## YOUR TASK
Look through the listing below for the word "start" and copy every line where it occurs.

******

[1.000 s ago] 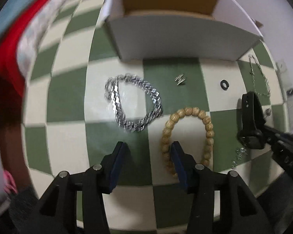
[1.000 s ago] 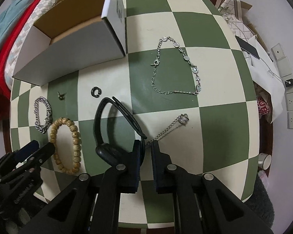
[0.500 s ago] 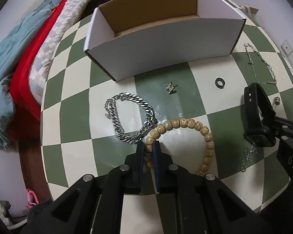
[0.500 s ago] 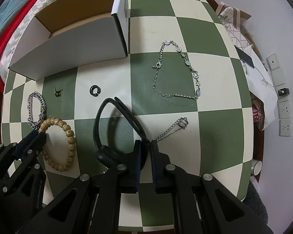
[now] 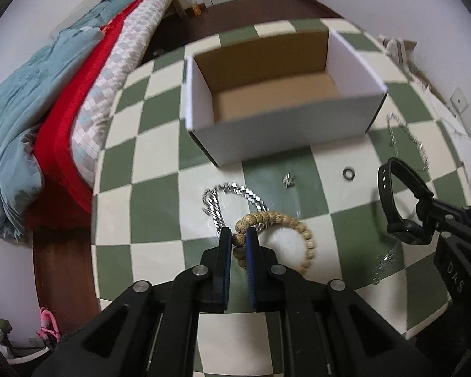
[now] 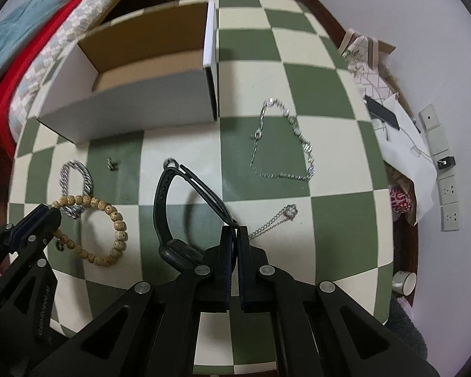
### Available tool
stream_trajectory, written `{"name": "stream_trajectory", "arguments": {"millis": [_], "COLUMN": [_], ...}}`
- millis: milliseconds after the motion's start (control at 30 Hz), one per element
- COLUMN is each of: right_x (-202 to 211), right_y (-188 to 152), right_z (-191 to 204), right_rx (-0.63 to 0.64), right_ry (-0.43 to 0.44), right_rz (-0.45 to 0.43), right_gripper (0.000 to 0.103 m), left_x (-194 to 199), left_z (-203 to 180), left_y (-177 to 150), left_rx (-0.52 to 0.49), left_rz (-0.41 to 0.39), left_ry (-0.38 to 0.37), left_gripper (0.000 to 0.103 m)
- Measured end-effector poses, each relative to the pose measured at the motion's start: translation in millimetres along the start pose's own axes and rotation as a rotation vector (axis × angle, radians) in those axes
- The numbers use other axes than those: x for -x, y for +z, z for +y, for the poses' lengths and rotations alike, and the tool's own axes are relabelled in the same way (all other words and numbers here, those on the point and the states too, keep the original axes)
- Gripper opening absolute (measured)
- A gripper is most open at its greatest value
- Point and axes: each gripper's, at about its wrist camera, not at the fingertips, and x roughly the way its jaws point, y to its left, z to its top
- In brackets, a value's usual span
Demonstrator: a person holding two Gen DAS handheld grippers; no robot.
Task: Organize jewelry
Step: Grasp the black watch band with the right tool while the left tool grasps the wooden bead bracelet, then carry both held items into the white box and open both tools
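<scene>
My left gripper (image 5: 238, 238) is shut on the wooden bead bracelet (image 5: 285, 220), lifted above the checkered table (image 5: 147, 207); it also shows in the right wrist view (image 6: 110, 213). My right gripper (image 6: 235, 235) is shut on the black watch strap (image 6: 163, 201), held above the table; the strap shows in the left wrist view (image 5: 389, 194). The open white cardboard box (image 5: 285, 125) stands beyond, empty. A chunky silver chain (image 5: 216, 201), a thin silver bracelet (image 6: 285, 144), a small chain with a charm (image 6: 276, 220), a black ring (image 5: 348, 173) and a tiny earring (image 5: 288, 181) lie on the table.
A bed with red and teal blankets (image 5: 47, 119) runs along the table's left. Papers and a phone (image 6: 383, 113) sit at the right edge by the wall sockets (image 6: 449, 194). A cup (image 6: 403, 282) stands on the floor at the right.
My left gripper closed on the bead bracelet and lifted it, dragging it off the silver chain's side. My right gripper stayed shut on the watch strap and rose with it.
</scene>
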Motion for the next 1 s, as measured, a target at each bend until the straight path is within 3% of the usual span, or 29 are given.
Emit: {"name": "stream_trajectory", "arguments": {"millis": [500,733,1000], "right_x": [69,106,116], "right_y": [22,46,90], "right_z": [-12,-10,-5], "right_rx": [-0.023,-0.037,-0.034], "right_ry": [0.065,0.085,0.089], "right_rz": [-0.145,-0.232,-0.283], "right_gripper": [0.003,0.003,0.003], "left_x": [67,96,86], "left_z": [35,50,64], "left_y": [44,81,128], "left_rx": [0.067,0.1,0.134], "left_rz": [-0.166,-0.254,-0.267], "left_ry": [-0.038,-0.046,-0.073], "left_gripper": [0.006,0.006,0.006]}}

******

## TASK SOLUTION
- millis: milliseconds after the motion's start (control at 30 Hz), one per element
- Measured end-effector poses, each relative to the pose measured at the motion's start: translation in millimetres along the start pose's own axes and rotation as a rotation vector (axis × angle, radians) in those axes

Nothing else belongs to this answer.